The admin session gives the adapter access to:

Squarespace's admin API responses (richer metadata, structured content)
Draft and unlisted pages not visible publicly
__NEXT_DATA__ hydration payloads on 7.1 sites
Automatic fallback to DOM extraction if JSON data is sparse

Always offer CDP-based extraction for Squarespace. Public-only extraction works but produces lower quality results.

Wix

Extraction uses Playwright (headless browser) to intercept Wix's internal API calls and extract window globals. This is slower but captures content that isn't available via HTTP alone. Large sites may take several minutes.

Webflow

Webflow requires a Webflow API token. Ask the user for their token and pass it via --token (CLI) or the token parameter (MCP).

Shopify

Shopify has two extraction tiers. Always offer the richer one first and fall back only if the user can't produce an Admin API token.

Tier 1 — Public JSON API (no credentials)

Works for any public Shopify storefront.
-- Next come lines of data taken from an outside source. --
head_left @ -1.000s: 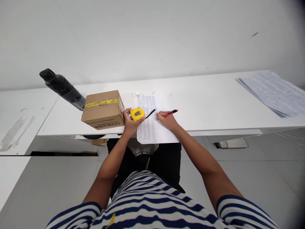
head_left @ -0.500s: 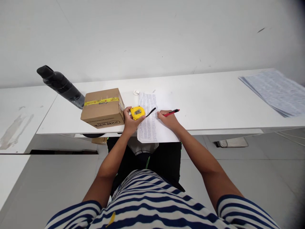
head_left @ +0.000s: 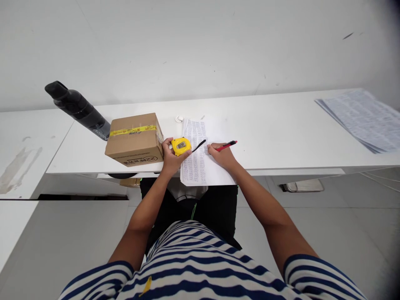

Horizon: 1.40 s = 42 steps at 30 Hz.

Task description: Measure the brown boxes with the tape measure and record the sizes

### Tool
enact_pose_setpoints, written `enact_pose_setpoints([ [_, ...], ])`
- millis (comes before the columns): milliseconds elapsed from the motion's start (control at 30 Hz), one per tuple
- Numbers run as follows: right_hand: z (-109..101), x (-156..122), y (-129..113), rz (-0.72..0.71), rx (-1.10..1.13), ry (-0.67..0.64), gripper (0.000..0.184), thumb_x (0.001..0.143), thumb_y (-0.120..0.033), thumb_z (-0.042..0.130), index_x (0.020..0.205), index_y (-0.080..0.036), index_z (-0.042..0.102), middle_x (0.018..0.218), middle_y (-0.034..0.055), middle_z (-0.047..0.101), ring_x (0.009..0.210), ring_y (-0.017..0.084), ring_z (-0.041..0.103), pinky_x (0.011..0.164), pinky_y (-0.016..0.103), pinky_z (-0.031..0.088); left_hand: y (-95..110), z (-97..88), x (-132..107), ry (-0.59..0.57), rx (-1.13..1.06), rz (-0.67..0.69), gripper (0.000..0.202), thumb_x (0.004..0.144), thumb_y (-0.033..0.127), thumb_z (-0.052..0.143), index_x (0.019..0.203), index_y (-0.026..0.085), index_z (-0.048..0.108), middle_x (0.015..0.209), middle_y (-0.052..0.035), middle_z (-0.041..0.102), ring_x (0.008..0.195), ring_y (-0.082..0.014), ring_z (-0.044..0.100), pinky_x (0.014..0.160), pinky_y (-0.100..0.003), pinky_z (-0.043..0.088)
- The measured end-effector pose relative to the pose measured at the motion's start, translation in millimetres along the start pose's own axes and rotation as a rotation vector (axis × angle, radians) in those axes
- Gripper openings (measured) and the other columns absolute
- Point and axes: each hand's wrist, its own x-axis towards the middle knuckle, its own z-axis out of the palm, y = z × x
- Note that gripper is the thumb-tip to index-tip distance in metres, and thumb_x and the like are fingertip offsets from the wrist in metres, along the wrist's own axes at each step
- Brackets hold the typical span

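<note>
My left hand (head_left: 171, 158) is closed around a yellow tape measure (head_left: 180, 146) with a black wrist strap trailing to the right. It rests just right of a brown cardboard box (head_left: 134, 139) sealed with yellow tape. My right hand (head_left: 221, 155) grips a red pen (head_left: 227, 145), its tip down on a printed sheet of paper (head_left: 196, 156) lying at the front edge of the white table (head_left: 275, 129).
A black bottle (head_left: 76, 107) stands tilted in the picture behind the box at the left. A stack of printed papers (head_left: 362, 118) lies at the table's far right. A small white object (head_left: 178, 119) sits behind the sheet. A second white surface (head_left: 25, 141) adjoins on the left.
Both hands stay in the same place on the tape measure and pen; only the view has drifted slightly, shifting everything a little upward.
</note>
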Motion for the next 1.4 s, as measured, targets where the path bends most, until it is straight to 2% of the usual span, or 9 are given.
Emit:
enact_pose_setpoints([
  [567, 2, -1, 1, -0.011, -0.021, 0.061, 0.045, 0.091, -0.056, 0.049, 0.061, -0.022, 0.053, 0.059, -0.0004, 0.052, 0.063, 0.017, 0.052, 0.061, 0.031, 0.039, -8, -3.8, 0, -0.078, 0.019, 0.002, 0.088, 0.057, 0.041, 0.091, 0.125, 0.029, 0.036, 0.117, -0.0042, 0.054, 0.092, -0.0162, 0.068, 0.077, -0.031, 0.058],
  [667, 1, 2, 3, -0.052, -0.107, 0.202, 0.041, 0.094, -0.054, 0.047, 0.074, -0.022, 0.062, 0.075, 0.0031, 0.063, 0.075, 0.020, 0.059, 0.069, 0.032, 0.045, -9, -4.1, -1, -0.101, 0.033, -0.017, 0.091, 0.059, 0.042, 0.091, 0.129, 0.030, 0.033, 0.114, -0.0037, 0.056, 0.090, -0.0166, 0.068, 0.079, -0.034, 0.059],
  [800, -6, 16, 10, -0.024, -0.321, 0.326, 0.034, 0.093, -0.035, 0.047, 0.117, -0.020, 0.065, 0.115, 0.0131, 0.063, 0.089, 0.024, 0.062, 0.073, 0.038, 0.049, -12, -4.4, -5, -0.158, 0.083, 0.000, 0.095, 0.061, 0.045, 0.090, 0.134, 0.029, 0.031, 0.111, -0.0052, 0.058, 0.091, -0.0187, 0.068, 0.082, -0.038, 0.060],
  [900, -12, 20, 6, 0.010, -0.305, 0.265, 0.044, 0.093, -0.032, 0.045, 0.132, -0.016, 0.058, 0.119, 0.0163, 0.061, 0.085, 0.024, 0.062, 0.076, 0.043, 0.052, -15, -4.1, -9, -0.159, 0.189, 0.197, 0.093, 0.061, 0.049, 0.090, 0.134, 0.028, 0.035, 0.130, -0.0118, 0.050, 0.111, -0.0241, 0.064, 0.090, -0.040, 0.059],
  [1000, -14, 9, -13, -0.056, -0.007, 0.163, 0.050, 0.096, -0.050, 0.046, 0.134, -0.020, 0.055, 0.112, 0.0125, 0.066, 0.085, 0.023, 0.064, 0.083, 0.045, 0.054, -13, -4.1, -15, -0.103, 0.258, 0.536, 0.088, 0.065, 0.050, 0.088, 0.132, 0.029, 0.036, 0.140, -0.0145, 0.040, 0.131, -0.0289, 0.052, 0.096, -0.042, 0.057],
  [1100, -9, -16, -41, -0.106, 0.366, -0.178, 0.070, 0.088, -0.070, 0.055, 0.143, -0.027, 0.045, 0.117, 0.0113, 0.068, 0.097, 0.023, 0.067, 0.085, 0.042, 0.056, -1, -6.7, -24, -0.034, 0.289, 0.804, 0.092, 0.067, 0.048, 0.087, 0.139, 0.032, 0.031, 0.138, -0.0142, 0.042, 0.133, -0.0282, 0.051, 0.095, -0.042, 0.058],
  [1200, 1, -39, -73, -0.142, 0.537, -0.435, 0.082, 0.078, -0.066, 0.072, 0.146, -0.031, 0.040, 0.129, 0.0108, 0.063, 0.106, 0.023, 0.067, 0.087, 0.039, 0.057, 19, -14.4, -31, -0.011, 0.332, 1.013, 0.099, 0.070, 0.046, 0.085, 0.147, 0.037, 0.022, 0.141, -0.0136, 0.044, 0.132, -0.0267, 0.053, 0.101, -0.045, 0.055],
  [1300, 14, -49, -100, -0.124, 0.552, -0.427, 0.072, 0.072, -0.055, 0.082, 0.132, -0.029, 0.052, 0.124, 0.0076, 0.065, 0.105, 0.023, 0.066, 0.087, 0.036, 0.057, 42, -28.2, -35, -0.104, 0.445, 1.098, 0.097, 0.078, 0.048, 0.078, 0.150, 0.043, 0.014, 0.150, -0.0129, 0.042, 0.137, -0.0271, 0.052, 0.106, -0.047, 0.052],
  [1400, 27, -48, -113, -0.105, 0.513, -0.312, 0.061, 0.071, -0.050, 0.084, 0.119, -0.026, 0.056, 0.109, 0.0043, 0.067, 0.096, 0.021, 0.068, 0.081, 0.034, 0.058, 67, -47.7, -45, -0.218, 0.501, 0.991, 0.096, 0.081, 0.051, 0.075, 0.153, 0.039, 0.014, 0.157, -0.0153, 0.039, 0.145, -0.0300, 0.044, 0.112, -0.049, 0.047],
])
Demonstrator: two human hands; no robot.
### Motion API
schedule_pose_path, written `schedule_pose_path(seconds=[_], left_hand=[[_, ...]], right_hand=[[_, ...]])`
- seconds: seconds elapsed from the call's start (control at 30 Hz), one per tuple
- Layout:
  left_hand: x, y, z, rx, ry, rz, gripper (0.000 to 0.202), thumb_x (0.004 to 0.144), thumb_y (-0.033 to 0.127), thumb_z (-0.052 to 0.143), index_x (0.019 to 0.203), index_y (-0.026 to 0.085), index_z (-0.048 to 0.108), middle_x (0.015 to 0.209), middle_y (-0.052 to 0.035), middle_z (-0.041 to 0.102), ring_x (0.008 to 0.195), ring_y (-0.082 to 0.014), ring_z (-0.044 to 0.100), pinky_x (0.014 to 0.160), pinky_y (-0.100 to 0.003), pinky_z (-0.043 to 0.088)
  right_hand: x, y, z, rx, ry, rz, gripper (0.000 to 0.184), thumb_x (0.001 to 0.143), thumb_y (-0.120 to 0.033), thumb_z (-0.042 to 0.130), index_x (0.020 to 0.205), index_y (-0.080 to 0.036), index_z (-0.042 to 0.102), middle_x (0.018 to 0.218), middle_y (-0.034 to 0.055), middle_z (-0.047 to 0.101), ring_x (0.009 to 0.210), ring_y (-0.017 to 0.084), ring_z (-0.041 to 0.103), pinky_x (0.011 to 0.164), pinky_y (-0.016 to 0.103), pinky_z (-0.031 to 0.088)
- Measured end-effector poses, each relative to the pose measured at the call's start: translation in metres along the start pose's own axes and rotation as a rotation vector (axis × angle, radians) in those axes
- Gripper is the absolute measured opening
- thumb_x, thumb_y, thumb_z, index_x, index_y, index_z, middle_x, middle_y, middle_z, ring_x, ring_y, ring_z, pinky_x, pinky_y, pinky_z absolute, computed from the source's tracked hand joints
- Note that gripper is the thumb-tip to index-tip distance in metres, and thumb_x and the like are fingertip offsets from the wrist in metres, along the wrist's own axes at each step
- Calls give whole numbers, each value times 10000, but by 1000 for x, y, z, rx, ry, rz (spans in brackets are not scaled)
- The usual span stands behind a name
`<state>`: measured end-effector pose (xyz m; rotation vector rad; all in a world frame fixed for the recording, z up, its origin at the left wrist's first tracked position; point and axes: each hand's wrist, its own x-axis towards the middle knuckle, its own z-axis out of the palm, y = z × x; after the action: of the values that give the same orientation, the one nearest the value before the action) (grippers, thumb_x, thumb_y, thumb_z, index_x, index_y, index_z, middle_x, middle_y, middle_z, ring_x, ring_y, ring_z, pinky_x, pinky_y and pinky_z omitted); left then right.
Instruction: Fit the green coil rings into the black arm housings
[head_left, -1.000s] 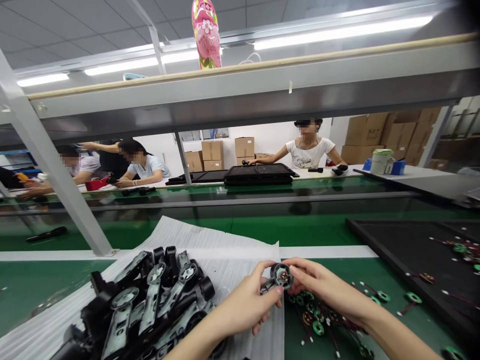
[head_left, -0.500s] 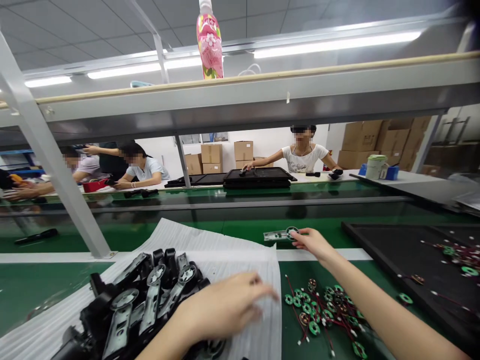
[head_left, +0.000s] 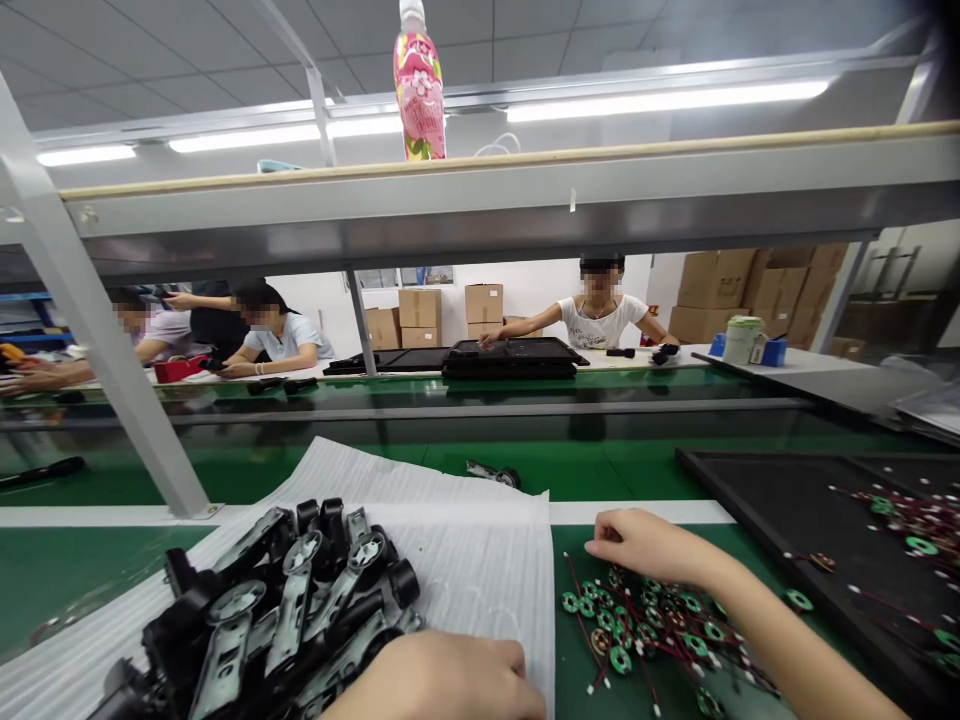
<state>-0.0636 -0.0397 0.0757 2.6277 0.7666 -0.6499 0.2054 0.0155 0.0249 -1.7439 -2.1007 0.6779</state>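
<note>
My right hand (head_left: 645, 545) hangs just above a tangled heap of green ring circuit boards with red wires (head_left: 637, 625), holding nothing. My left hand (head_left: 442, 680) sits at the bottom edge of the view over a white foam sheet (head_left: 480, 570), empty and next to a pile of black and metal brackets (head_left: 285, 610). Out on the green conveyor belt (head_left: 600, 470), beyond the sheet, lies a single metal bracket with a black round part (head_left: 493, 474), touched by neither hand.
To the right, a black tray (head_left: 780, 510) holds more wired boards. A grey frame post (head_left: 112, 380) rises at the left. Across the line, co-workers (head_left: 600, 310) sit at a bench with black trays, and cardboard boxes (head_left: 712, 295) are stacked behind.
The bracket has left my right hand and shifted left along the belt. My right hand has drawn back over the boards, and my left hand has dropped toward the bottom edge.
</note>
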Motion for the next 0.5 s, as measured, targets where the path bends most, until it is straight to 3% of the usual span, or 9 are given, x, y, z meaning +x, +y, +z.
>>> schedule_pose_path(seconds=[0.07,0.13,0.27,0.4,0.5], left_hand=[[-2,0,-4,-53,31,-38,386,753,191,551,1104,324,641,1064,-37,633,772,-238,656,374,-236,242],[-5,-2,-7,-94,96,-23,369,751,163,541,1063,326,655,1038,-22,635,825,-230,653,424,-230,282],[-13,-10,-11,-52,130,-18,501,678,-3,495,986,338,694,1015,-8,626,892,-211,634,573,-227,397],[-17,-13,-16,-19,31,4,500,677,141,629,1117,376,651,1150,-32,573,981,-270,589,758,-320,479],[-15,-10,-16,2,19,67,527,732,152,574,1208,380,588,1318,-47,445,1059,-290,548,819,-364,478]], right_hand=[[-6,-7,9,-15,17,-52,243,834,-360,536,666,-203,616,683,42,640,658,214,582,614,326,411],[-11,-16,16,-19,35,-115,191,846,-256,471,766,-213,640,802,51,657,758,227,599,667,327,422],[-19,-25,22,-13,15,-244,373,787,-73,396,940,-281,664,960,16,647,890,196,599,757,291,427],[-21,-22,28,1,16,-265,320,782,-87,418,844,-254,684,889,20,653,840,192,604,741,282,425],[-19,-18,32,26,73,-216,263,780,-99,416,763,-220,649,824,28,653,770,190,600,683,282,414]])
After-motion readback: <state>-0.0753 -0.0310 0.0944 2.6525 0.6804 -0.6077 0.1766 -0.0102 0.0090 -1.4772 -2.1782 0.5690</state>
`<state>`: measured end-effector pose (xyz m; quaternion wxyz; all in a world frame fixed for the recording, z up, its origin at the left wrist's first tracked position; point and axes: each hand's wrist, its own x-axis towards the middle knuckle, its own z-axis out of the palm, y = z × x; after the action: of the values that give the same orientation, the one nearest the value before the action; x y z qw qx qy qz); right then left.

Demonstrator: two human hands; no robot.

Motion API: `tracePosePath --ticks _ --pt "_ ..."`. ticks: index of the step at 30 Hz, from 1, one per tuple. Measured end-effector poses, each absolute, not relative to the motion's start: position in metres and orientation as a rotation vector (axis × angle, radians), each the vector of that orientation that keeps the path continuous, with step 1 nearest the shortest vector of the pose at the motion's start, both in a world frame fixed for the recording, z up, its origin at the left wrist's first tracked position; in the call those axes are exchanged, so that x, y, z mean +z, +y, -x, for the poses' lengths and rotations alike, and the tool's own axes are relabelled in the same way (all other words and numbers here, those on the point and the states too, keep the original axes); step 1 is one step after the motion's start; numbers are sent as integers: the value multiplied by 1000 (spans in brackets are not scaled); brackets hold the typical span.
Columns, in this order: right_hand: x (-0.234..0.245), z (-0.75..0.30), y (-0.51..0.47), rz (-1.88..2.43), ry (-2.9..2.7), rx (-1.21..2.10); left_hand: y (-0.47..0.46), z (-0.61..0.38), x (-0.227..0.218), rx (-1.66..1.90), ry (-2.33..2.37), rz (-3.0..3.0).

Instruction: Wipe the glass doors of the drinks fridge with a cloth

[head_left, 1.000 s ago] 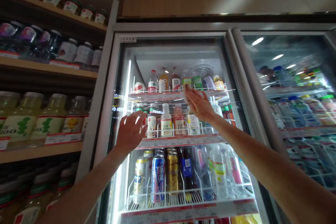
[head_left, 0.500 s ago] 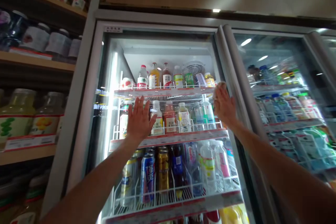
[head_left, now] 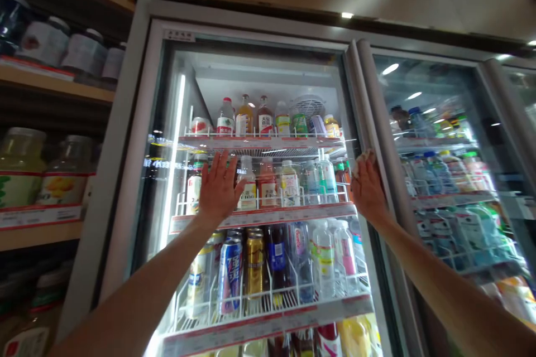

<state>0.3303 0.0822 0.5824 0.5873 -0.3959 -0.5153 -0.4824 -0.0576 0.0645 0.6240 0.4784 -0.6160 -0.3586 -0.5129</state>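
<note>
In the head view, both arms reach up to the glass door (head_left: 268, 70) of a lit drinks cooler that fills the middle of the frame. The left hand (head_left: 220, 185) lies open on the pane at centre, fingers spread and palm flat, a hold that looks like bracing against the glass rather than gripping. The right hand (head_left: 368, 188) rests at centre right on the door's right edge (head_left: 354, 100), fingers together and pointing up. A pale scrap (head_left: 363, 156) shows at its fingertips, and I cannot tell whether the hand clamps it or only presses on it. The two hands are well apart. Behind the glass, bottles (head_left: 287, 184) and cans (head_left: 229, 276) stand in wire racks, labels forward. A second cooler door (head_left: 439, 122) adjoins at right, and wooden shelves of jars (head_left: 62, 53) fill the left.
</note>
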Motion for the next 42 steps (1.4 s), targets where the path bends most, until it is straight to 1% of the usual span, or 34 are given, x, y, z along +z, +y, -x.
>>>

Pulls pages, blog posts, and products via the public /pages.json, /blogs.json, and /products.json endpoints plus HTML fallback for theme-rendered content. No token needed. Product data is limited to what the public API exposes — you lose compareAtPrice sale semantics, real stock policy, cost of goods, variant images, and collections.

Tier 2 — Admin GraphQL (richer product data)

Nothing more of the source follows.